Just a vote of thanks and follow up to your suggestion on USB loading and for the many others seemly in the same situation with DELL Fans. Have juggled peripherals and seem to have success. With all these and the PC still fed from the existing SmartUPS 900 only change was to Broadband Modem (was USB) now network HUB and WOL still set to off. Still trying to get SpeedFan utility to register the CPU fans and control same - displays CPU, local and core temps -  but works great on the GPU temp and fan.

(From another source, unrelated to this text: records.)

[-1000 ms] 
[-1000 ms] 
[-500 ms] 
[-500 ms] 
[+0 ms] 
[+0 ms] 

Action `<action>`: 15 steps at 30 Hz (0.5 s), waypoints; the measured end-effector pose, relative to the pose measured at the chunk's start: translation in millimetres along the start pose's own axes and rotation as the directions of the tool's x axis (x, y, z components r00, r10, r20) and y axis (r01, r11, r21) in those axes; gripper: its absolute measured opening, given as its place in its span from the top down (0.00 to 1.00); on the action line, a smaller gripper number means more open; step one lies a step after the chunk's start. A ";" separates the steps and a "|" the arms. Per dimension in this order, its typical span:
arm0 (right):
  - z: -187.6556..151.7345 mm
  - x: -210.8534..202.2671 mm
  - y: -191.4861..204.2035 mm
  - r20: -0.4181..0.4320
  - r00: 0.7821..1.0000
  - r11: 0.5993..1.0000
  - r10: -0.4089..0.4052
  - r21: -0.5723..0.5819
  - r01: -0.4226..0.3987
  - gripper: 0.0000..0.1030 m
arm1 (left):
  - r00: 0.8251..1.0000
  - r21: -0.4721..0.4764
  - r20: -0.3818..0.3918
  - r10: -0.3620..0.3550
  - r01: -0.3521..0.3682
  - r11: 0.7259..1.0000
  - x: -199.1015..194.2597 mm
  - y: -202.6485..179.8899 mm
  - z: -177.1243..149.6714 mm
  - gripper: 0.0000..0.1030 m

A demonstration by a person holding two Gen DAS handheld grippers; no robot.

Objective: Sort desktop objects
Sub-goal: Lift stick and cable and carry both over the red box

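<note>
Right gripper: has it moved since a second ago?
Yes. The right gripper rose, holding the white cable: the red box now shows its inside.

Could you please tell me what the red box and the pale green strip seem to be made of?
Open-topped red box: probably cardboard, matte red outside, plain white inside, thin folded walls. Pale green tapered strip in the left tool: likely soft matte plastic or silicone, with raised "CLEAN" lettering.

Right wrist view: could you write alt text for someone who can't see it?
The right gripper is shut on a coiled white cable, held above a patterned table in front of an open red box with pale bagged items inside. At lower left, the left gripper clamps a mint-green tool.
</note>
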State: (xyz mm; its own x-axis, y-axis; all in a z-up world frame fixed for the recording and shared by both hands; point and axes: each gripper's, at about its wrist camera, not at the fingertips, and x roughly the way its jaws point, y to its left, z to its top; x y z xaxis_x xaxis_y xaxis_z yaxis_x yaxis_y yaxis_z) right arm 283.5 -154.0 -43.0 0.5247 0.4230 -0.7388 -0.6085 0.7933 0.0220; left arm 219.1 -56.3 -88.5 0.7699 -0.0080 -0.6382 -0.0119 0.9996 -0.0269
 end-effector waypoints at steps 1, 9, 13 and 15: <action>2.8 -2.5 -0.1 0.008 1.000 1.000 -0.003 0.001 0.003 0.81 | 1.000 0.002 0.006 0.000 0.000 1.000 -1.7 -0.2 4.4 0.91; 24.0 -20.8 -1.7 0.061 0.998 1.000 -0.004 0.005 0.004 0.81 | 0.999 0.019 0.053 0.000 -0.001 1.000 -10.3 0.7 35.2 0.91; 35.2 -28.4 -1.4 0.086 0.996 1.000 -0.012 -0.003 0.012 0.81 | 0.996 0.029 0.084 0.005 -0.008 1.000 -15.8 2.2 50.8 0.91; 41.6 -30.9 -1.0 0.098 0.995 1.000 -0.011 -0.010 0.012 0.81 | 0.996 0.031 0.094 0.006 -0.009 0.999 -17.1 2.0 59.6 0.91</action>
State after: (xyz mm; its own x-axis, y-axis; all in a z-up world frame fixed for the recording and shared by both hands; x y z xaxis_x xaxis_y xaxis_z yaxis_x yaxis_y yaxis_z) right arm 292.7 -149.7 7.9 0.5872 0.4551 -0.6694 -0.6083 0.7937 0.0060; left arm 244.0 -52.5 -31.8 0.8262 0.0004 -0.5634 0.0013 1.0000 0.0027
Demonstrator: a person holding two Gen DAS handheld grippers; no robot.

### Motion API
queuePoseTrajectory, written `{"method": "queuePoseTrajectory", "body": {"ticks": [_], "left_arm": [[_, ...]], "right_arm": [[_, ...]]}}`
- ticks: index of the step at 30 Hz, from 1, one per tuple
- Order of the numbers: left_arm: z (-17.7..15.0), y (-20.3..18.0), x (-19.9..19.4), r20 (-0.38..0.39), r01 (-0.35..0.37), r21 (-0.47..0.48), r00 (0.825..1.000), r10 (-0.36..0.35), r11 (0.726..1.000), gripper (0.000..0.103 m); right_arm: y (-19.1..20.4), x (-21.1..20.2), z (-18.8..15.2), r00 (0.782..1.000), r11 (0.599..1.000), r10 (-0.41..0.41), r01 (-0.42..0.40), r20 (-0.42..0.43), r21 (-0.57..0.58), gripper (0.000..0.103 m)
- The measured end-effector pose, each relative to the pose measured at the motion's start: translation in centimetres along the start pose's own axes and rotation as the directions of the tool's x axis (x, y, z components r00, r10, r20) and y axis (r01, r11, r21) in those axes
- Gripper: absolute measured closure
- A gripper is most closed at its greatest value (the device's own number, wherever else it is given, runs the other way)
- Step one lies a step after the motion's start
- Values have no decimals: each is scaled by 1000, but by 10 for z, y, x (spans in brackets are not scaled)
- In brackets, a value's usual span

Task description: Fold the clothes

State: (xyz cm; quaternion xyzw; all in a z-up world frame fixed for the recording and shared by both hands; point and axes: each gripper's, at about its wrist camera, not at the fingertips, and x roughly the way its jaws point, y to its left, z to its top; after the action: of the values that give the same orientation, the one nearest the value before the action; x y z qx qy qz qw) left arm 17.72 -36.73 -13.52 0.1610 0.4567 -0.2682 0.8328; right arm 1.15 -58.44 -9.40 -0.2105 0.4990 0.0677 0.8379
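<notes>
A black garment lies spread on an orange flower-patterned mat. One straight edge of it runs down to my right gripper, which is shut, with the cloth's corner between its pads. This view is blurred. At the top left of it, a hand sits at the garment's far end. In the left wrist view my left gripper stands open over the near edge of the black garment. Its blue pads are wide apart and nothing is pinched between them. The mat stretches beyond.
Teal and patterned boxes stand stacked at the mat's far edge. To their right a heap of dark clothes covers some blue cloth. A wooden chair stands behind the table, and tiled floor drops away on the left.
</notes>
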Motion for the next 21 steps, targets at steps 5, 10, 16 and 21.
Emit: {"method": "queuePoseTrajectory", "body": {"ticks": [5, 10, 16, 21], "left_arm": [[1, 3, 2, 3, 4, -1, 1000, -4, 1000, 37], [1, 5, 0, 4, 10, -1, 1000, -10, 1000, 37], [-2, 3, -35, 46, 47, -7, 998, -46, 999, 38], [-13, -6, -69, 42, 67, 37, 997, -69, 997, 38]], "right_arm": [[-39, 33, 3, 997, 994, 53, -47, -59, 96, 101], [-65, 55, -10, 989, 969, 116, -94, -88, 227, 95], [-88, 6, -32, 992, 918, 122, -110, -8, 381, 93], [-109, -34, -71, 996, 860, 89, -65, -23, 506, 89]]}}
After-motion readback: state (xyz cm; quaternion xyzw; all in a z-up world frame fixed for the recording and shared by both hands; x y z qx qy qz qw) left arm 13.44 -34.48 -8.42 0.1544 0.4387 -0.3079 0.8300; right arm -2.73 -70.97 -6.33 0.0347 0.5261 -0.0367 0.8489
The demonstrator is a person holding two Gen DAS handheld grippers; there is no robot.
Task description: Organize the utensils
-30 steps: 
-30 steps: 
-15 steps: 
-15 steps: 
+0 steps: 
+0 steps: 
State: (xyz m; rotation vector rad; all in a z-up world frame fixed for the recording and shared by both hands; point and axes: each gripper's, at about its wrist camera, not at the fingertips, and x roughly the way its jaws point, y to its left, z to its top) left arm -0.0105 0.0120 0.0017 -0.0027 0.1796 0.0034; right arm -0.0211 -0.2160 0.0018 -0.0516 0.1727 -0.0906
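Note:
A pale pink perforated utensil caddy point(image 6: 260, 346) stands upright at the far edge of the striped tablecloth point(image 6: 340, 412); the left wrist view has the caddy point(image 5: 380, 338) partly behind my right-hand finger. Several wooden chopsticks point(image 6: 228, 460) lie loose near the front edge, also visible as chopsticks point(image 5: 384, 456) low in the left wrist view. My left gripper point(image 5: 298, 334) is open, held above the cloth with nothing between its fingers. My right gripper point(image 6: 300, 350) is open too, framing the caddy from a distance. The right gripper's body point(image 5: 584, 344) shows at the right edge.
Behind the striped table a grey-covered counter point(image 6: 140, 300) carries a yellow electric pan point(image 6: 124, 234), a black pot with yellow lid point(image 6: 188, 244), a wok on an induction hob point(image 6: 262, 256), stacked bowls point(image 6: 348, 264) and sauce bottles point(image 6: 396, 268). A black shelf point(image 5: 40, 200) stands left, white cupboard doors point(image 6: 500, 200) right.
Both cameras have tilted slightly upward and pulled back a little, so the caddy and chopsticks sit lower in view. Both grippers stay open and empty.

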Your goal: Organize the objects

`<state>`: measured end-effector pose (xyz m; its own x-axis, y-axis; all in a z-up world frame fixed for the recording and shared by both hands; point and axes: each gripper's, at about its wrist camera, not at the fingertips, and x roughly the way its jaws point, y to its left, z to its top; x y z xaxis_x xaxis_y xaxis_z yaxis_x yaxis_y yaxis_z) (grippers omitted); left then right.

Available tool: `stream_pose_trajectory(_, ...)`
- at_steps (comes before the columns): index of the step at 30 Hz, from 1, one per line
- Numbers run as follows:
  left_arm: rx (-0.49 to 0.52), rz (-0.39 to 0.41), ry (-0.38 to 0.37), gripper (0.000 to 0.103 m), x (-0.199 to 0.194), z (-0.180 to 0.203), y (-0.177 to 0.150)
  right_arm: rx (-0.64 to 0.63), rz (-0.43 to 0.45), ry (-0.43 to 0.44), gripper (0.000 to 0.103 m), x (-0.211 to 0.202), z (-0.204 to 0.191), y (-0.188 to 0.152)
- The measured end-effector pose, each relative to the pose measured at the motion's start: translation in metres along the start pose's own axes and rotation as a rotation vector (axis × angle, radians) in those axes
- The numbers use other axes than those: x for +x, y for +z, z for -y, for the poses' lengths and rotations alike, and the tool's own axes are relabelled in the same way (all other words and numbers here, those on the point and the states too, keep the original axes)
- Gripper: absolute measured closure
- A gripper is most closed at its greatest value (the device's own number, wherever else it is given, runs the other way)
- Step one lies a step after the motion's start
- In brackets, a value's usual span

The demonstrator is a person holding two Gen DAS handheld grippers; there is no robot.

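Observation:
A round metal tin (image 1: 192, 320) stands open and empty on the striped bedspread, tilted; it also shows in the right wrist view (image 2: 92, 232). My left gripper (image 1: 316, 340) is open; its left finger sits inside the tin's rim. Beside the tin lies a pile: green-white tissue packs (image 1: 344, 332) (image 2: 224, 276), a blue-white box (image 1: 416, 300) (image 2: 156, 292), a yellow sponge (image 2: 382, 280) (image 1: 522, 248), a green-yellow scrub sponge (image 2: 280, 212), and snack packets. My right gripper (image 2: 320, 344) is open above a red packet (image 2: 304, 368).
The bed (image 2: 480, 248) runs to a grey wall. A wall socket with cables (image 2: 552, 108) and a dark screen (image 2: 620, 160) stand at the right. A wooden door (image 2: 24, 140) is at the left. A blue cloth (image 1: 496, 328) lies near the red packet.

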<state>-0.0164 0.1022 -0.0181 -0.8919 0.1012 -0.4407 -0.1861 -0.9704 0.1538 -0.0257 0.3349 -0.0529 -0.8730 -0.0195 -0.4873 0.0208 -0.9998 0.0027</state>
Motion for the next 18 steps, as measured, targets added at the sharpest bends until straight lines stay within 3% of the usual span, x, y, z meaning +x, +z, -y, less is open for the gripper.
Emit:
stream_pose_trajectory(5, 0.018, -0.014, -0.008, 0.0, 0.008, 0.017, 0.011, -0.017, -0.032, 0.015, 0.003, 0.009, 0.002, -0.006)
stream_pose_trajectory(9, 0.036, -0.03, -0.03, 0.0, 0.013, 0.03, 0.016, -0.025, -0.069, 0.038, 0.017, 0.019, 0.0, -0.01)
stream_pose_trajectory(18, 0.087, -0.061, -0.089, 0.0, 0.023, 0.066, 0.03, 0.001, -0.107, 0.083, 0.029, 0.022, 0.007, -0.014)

Tried to put the Epson Photo800 printer (was USB) onto firewire port without luck - so much for drivers with VISTA Ultimate - it appears VISTA only accepts input to, not output from the firewire ports. 

Regards Trainz

 

4 Posts

June 10th, 2009 05:00

Hi fireberd
It would seem a resolution at last with my earlier post and its contained 'joy' a little premature.

Well time has past and service frustration with DELL has increased with a total of five on-site service calls. After replacement of two Card fans, 3 CPU fans, one mother board and a PSU, DELL finally listened to my PC observations and replaced the processor yesterday. The root cause of the fault was the processor with core 4 running at 13-14 Celsius while the other three cores running at around 30-36 degrees Celsius. Now the temperature of all cores is closer together - how this impacted the CPU fan speed controller only DELL knows.

So anyone with future issues of CPU fan speed control - assuming the PC is not overclocked - at least check out the following:

  • gross variance in CPU core temperatures
  • Does the momentary pre-POST last longer than normal - it’s possibly tens of milliseconds as power is applied prior to manual switch-on. In my fault state this was longer, possibly half a second.
  • When logged in and with the CPU running around 3%, with the CPU fan at maximum speed - does the CPU fan speed audibly slow with any user activity - say a word document or a web browser is opened or other normal activity - then to rise once again to maximum once the document or screen image is presented.

And for the service support aspect let me offer some advice.

Push your suspicians and observations with DELL's technical personnel as I finally had to with their Malaysian support staff. Don't let them start the "we'll swap a few parts to see if this fixes the problem" process using their on-site support company (UNISYS in my case). Plus make sure you confirm what spare parts the service technician is to bring, as in my case five service calls to fix a problem, because the technician did not have a full kit of spares for the PC he was to service. Not a good advertisement for DELL and certainly a costly in-warranty repair for DELL.